DiffusionGemma, benchmarks & logging

Option	Description
`--diffusion-steps <N>`	DiffusionGemma denoising steps per block (default: 48).
`--diffusion-seed <N>`	DiffusionGemma deterministic sampler seed (default: 0).
`--diffusion-blocks <N>`	Block-autoregressive canvas count (`0` derives it from `--max-tokens`).
`--benchmark`	Run a synthetic prefill/decode throughput benchmark.
`--bench-prefill / --bench-decode / --bench-runs <N>`	Synthetic prefill length, decode length, and run count.
`--bench-kvcache` / `--bench-kv-turns <N>`	Multi-turn KV-cache reuse benchmark (with-cache vs forced-reset).
`--warmup-runs <N>`	Throw-away forward passes before timing (default: 0).
`--log-level <lvl>`	`trace`, `debug`, `info`, `warning`, `error`, `critical`, `off`.
`--log-dir <path>` / `--log-file <0\|1>` / `--log-console <0\|1>`	JSON-line file logger directory and toggles.

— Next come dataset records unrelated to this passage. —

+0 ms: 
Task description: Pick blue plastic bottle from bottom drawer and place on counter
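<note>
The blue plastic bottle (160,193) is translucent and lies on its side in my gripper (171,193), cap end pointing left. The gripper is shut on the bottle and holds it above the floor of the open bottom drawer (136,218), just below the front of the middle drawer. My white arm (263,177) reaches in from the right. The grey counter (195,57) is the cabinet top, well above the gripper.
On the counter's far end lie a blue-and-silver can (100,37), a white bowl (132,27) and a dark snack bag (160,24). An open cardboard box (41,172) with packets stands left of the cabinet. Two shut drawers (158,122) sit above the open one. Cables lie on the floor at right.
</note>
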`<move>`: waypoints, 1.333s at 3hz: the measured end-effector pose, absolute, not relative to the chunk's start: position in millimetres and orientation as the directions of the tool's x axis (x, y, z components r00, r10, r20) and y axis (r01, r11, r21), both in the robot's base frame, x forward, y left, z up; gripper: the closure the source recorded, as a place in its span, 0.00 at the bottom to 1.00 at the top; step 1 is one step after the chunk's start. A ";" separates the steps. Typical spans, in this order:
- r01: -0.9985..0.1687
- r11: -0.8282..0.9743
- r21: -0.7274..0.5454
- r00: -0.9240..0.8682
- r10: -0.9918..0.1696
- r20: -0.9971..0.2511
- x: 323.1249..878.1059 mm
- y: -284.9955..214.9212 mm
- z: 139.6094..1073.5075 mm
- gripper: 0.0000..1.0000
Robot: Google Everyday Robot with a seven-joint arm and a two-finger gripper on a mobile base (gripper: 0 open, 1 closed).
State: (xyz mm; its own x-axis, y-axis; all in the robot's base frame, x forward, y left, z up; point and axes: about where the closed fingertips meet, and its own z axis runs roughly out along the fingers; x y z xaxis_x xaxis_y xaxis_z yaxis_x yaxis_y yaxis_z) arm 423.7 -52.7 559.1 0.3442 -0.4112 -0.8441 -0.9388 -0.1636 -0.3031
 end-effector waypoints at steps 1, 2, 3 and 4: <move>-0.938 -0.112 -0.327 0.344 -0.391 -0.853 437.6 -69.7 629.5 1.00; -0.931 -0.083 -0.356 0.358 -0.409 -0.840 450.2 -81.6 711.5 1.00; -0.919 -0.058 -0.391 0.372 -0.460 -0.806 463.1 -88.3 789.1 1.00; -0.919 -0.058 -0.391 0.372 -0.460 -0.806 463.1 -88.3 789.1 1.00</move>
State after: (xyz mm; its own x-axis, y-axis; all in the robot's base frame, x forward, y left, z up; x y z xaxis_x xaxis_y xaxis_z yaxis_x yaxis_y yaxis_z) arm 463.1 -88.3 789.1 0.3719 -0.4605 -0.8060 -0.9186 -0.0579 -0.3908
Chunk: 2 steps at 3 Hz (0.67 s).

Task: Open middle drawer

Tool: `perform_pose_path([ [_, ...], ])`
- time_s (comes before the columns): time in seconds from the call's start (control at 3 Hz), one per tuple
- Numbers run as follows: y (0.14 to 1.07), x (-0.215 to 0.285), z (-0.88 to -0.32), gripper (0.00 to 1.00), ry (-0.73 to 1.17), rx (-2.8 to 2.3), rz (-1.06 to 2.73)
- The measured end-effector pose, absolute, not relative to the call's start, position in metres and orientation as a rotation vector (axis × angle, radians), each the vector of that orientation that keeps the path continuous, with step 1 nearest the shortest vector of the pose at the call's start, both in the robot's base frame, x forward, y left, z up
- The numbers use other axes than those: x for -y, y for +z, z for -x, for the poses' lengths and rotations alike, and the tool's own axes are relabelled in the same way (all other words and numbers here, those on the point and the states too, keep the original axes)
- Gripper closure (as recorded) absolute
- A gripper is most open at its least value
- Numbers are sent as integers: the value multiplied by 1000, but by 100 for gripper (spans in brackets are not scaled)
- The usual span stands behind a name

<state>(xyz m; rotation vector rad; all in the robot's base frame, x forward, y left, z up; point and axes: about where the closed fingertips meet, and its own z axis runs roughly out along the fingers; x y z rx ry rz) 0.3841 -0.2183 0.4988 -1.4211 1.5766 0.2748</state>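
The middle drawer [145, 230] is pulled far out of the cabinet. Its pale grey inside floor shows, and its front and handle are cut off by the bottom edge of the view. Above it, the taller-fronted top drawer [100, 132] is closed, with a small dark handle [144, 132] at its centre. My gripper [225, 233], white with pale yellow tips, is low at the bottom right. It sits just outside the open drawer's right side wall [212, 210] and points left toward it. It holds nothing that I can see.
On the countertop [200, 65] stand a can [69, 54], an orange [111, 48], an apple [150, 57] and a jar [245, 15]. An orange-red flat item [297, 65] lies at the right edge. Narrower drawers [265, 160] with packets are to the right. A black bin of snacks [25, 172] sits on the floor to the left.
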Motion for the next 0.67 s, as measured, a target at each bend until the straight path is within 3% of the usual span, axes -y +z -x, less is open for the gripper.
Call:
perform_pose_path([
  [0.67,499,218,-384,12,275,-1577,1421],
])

See the full reference, including --test, --test-templates, and chunked-prefill correctness checks, on the API Reference page.

Interactive REPL commands

Launch with --interactive / -i. Anything that does not start with / is a user turn; type /help for the list. The prompt header shows the current model, backend, architecture, context length, projector, conversation depth, and pending attachments. Press Ctrl+C while generating to interrupt; at the prompt to exit.

Conversation

Command	Description
`/help`, `/?`	Show all interactive commands.
`/exit`, `/quit`	Leave the session.
`/reset`, `/new`	Clear conversation history and KV cache.
`/history` · `/save <file>`	Print / append the transcript.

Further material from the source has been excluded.